La suite, ce sont les élections régionales puis l’adoption du projet, le 29 mai prochain et, en juin de cette année, la
convention nationale du Parti socialiste qui arrêtera le calendrier des primaires. Une fois ce calendrier arrêté, on devrait
avoir un candidat déclaré courant 2011.Le PS sera alors en ordre de marche. Au fond ce que veulent nos concitoyens,
c’est avoir la possibilité de choisir entre les candidats ; un ou une candidat(e) socialiste qui porte un projet crédible,
à la personnalité qui assure un vrai leadership. Dès lors que cela sera fait, les Français auront le choix entre notre candidat
et ceux des autres formations. Ensuite, ce sera à nous de convaincre.
Quel est, selon
vous, aujourd’hui le meilleur opposant à Nicolas Sarkozy
?
Il ne fait aucun doute que c’est le parti socialiste.

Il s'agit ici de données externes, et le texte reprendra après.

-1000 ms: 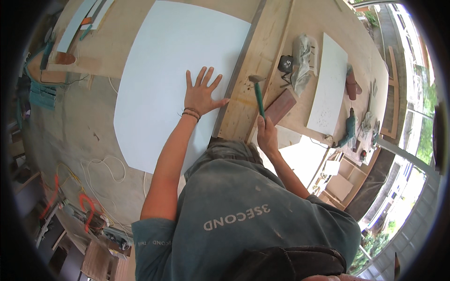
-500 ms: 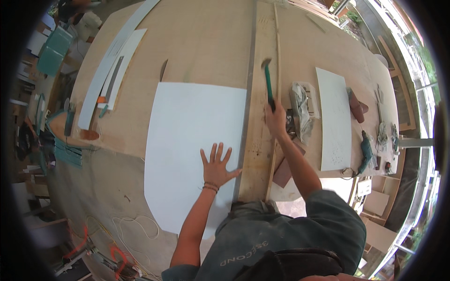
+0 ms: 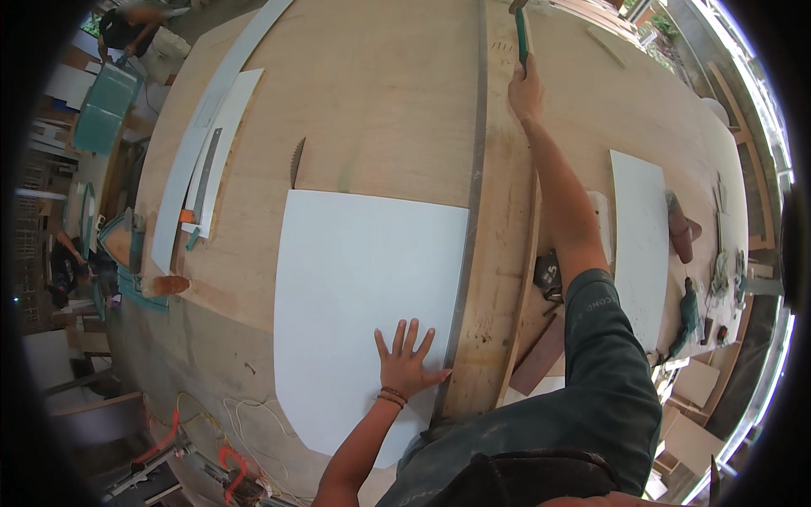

Nous sommes les seuls à porter une alternative globale et crédible.
La prochaine présidentielle, ce sera Sarkozy ou le PS.
¦
Propos recueillis par Antoine de Font-Réaulx et Alexandra Rossi-Landi
(1) « J’ai solennellement fait savoir au gouvernement, avec le soutien unanime de la Conférence des présidents, que nous ne pouvions pas continuer
à travailler ainsi pour la qualité de la loi, pour la qualité du débat démocratique et pour le respect des institutions ». Bernard Accoyer, le 9
février 2010
(2) Art 44 alinéa 3 : « Si le Gouvernement
le demande, l’assemblée saisie se prononce par un seul vote
sur tout ou partie du texte en discussion en ne retenant que
les amendements proposés ou acceptés par le Gouvernement ».